Die Flippening beschreibt den Moment, in dem die gesamte Marktkapitalisierung einer herausfordernden Kryptowährung die des etablierten Konkurrenten überholen würde, und in der Praxis wird der Begriff fast ausschließlich für das Szenario verwendet, in dem der Gesamtwert von Ethereum den von Bitcoin übersteigen würde. Geprägt wurde der Begriff von der Ethereum-Community während der spekulativen Bull-Run-Phase 2017 und brachte die Idee zum Ausdruck, dass eine flexiblere, programmierbare Blockchain irgendwann den Vermögenswert überflügeln könnte, den die meisten Menschen mit dem Ursprung von Krypto verbinden.
Tracker rund um einen sogenannten Flippening Index bilden das Verhältnis der beiden Marktkapitalisierungen als einzelnen Prozentwert ab und ermöglichen es Beobachtern, zu verfolgen, wie sich der Abstand vergrößert oder verkleinert. Dieses Verhältnis schwankte stark: Es erreichte im Juni 2017 mit rund 85% seinen Höchststand, kletterte während des DeFi- und NFT-Booms 2021 wieder auf 50 bis 53%, fiel dann nach dem Bärenmarkt 2022 deutlich, und weder der Wechsel von Ethereum zu Proof of Stake noch der Fee-Burning-Mechanismus führten zu einem dauerhaften relativen Zugewinn. Anfang 2026 lag das Verhältnis eher bei einem Fünftel der Marktkapitalisierung von Bitcoin, wobei die größeren Zuflüsse in Bitcoin-Spot-ETFs den Abstand eher vergrößerten als verringerten.
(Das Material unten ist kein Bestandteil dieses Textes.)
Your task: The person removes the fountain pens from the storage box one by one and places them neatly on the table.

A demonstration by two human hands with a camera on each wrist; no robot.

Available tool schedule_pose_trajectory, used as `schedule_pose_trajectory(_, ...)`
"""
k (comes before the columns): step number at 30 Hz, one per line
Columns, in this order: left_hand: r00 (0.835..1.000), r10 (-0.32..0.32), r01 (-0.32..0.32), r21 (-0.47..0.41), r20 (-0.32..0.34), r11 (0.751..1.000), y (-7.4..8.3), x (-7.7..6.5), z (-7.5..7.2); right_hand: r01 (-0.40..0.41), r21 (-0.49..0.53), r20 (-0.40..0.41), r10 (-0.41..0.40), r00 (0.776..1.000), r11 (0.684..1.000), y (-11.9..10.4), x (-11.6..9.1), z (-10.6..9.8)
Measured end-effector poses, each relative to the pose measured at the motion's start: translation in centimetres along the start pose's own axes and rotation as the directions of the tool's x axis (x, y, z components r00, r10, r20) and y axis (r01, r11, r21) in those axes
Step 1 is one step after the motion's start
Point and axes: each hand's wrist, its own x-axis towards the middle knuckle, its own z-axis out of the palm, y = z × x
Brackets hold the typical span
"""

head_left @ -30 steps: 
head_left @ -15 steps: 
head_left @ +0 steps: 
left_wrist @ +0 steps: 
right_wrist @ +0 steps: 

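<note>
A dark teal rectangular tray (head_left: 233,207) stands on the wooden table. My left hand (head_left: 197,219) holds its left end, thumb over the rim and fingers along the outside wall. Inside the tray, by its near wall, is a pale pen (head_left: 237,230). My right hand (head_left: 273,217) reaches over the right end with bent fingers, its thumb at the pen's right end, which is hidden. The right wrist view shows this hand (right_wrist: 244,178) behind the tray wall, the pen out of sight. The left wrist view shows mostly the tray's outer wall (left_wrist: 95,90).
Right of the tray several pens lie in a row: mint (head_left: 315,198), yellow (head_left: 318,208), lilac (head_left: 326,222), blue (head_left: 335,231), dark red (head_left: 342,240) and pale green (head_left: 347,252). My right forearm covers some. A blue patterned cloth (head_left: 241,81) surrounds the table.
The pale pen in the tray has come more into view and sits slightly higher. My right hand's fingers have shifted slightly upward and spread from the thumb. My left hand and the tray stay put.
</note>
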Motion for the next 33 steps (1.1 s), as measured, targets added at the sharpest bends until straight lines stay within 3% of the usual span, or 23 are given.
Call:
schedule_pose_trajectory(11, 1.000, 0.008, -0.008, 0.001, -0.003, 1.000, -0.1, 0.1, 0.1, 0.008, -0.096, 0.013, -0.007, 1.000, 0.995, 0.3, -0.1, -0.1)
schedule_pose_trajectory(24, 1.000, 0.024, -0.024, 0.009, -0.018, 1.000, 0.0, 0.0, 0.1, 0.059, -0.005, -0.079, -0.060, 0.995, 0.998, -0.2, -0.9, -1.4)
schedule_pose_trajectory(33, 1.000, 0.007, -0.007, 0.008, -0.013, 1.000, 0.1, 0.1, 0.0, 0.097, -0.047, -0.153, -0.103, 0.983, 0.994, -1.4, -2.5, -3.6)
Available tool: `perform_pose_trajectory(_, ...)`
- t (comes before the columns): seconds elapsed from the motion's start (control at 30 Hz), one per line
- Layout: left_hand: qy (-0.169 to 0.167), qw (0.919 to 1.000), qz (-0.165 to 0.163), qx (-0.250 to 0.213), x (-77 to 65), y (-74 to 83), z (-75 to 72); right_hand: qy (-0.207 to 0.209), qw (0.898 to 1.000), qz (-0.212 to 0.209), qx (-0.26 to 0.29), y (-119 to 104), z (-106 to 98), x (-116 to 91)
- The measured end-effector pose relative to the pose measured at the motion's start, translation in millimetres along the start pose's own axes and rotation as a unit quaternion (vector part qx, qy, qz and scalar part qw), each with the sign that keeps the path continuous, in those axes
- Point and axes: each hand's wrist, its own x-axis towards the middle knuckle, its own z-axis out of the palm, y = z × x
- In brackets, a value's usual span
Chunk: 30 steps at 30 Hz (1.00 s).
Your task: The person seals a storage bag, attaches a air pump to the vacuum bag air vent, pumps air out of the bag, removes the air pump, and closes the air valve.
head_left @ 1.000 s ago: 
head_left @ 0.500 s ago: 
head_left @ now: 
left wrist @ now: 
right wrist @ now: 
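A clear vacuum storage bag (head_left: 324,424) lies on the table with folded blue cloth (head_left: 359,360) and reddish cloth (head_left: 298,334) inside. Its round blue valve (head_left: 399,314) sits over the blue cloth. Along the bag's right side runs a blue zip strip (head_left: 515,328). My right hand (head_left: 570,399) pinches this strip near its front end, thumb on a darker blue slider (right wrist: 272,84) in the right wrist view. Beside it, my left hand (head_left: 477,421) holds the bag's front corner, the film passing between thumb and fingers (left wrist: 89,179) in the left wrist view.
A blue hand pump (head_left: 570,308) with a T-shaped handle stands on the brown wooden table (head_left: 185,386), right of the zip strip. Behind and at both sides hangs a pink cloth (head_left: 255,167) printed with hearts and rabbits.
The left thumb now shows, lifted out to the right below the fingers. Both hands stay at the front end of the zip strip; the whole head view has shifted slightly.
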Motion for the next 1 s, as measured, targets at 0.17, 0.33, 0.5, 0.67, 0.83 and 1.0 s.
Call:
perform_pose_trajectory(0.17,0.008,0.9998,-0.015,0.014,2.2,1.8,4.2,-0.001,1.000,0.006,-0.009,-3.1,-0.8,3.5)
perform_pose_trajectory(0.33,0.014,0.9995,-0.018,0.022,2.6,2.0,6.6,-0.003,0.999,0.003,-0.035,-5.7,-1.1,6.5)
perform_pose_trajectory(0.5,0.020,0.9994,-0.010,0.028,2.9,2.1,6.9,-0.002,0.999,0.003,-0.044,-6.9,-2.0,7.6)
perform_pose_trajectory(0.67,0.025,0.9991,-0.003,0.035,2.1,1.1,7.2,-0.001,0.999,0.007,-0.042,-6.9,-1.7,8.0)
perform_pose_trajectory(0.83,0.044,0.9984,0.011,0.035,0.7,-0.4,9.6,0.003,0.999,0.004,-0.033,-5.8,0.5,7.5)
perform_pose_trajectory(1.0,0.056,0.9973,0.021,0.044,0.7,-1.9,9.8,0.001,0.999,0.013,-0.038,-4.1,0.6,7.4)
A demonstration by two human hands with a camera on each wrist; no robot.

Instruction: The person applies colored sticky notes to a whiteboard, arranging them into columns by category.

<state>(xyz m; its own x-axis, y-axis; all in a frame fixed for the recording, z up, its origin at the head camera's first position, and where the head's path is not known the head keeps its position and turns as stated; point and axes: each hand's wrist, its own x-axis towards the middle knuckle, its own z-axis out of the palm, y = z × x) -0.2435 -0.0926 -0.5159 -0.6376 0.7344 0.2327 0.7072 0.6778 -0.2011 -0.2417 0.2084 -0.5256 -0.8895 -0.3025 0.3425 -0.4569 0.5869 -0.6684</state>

Ethereum hat Bitcoin allerdings zu verschiedenen Zeitpunkten bereits bei engeren Kennzahlen überholt, darunter die Anzahl täglicher Transaktionen, generierte Netzwerkgebühren und Entwickleraktivität, was zeigt, dass Dominanz anhand mehr als einer Kennzahl beurteilt werden kann. Dadurch ist die Idee weit über die ursprüngliche BTC/ETH-Rivalität hinausgewachsen: Theoretisch kann jede Coin eine andere bei Kennzahlen wie Marktanteil, aktiven Adressen oder Handelsvolumen "flippen", auch wenn eine vollständige Flippening der Marktkapitalisierung zwischen den beiden größten Kryptowährungen vorerst rein hypothetisch bleibt.